I'm not sure that's a strong password. A web crawler could generate a list of n-grams from the first word of every word on every web page

wayn3 · 8 years ago
and that would be how many potential passwords?

i pick a random order of a 52 card deck as my password. is that a strong password? you could just iterate over all of them. might take a whole though.

now my password is EITHER the song thing or a random order of a 52 card deck, you dont know which one. am i having a strong password yet?

"a web crawler could just read every page on the internet and then construct all the potential n-grams of every word of every page on the internet and then easily figure out your password" sounds slightly optimistic.

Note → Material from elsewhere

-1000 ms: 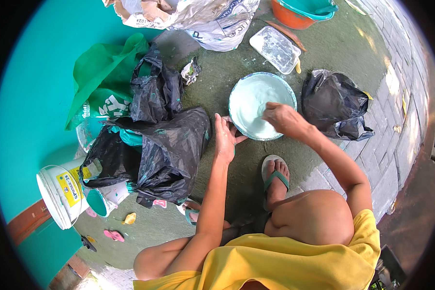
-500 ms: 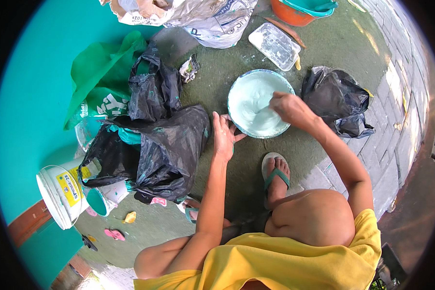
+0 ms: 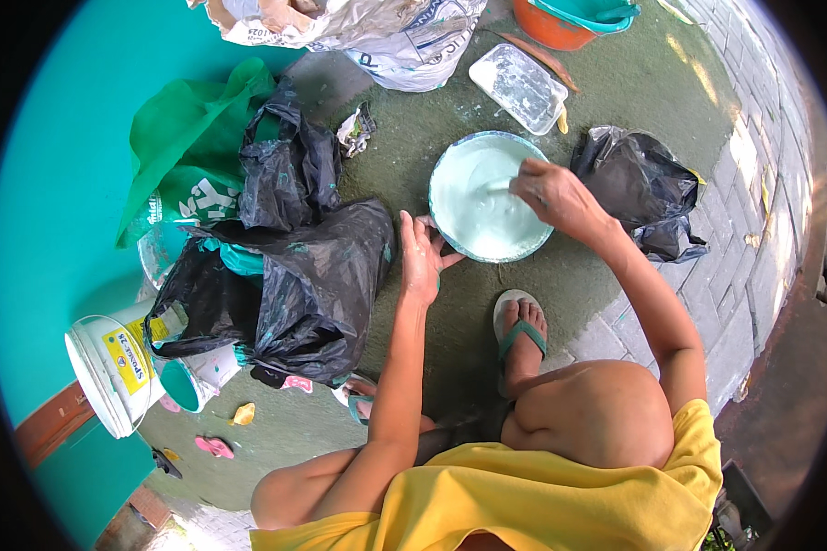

youd only have to clone half the google operation to crack some random weirdos password.

xemdetia · 8 years ago
Not understanding that fundamentally a whitelist is safer and better than a blacklist. I have gotten into many fights about this in my work about this because it always leads to a hole later when something new or unknown sticks its head out. If there are ten things it is supposed to be able to do make a list of ten things, don't just try to filter out what might not look like the ten things.
lucb1e · 8 years ago
As a pen tester, the biggest problem is management not caring or understanding. If there is a budget for pen tests, there are failsafes for data loss (offline, so they can't be cryptolocked), monitoring is in active use, developers are given time to learn about and write secure software, and sysadmins given the time and budget needed, then it's usually quite alright. That might sound like a lot, but to most people here it's basic stuff. There are many companies that get it right, though of course I have a biased point of view (and I'm aware of it) because the ones I see have a budget for security tests.

As for a single, common mistake for iot/apps/firmware altogether, that's an overly broad question. I think the best answer I can give is not updating things when updates are available. That's the easiest way to get compromised without even writing a single line of vulnerable code.

lima · 8 years ago
Default passwords.

Bad secret management (hardcoded in Git, shared secrets not changed after an employee left ...)

Dev and live not properly separated/dev not properly secured.

Services exposed to the internet that shouldn't be.

Old and forgotten software / appliances.

Don't forget about the dev/sysadmin workstations!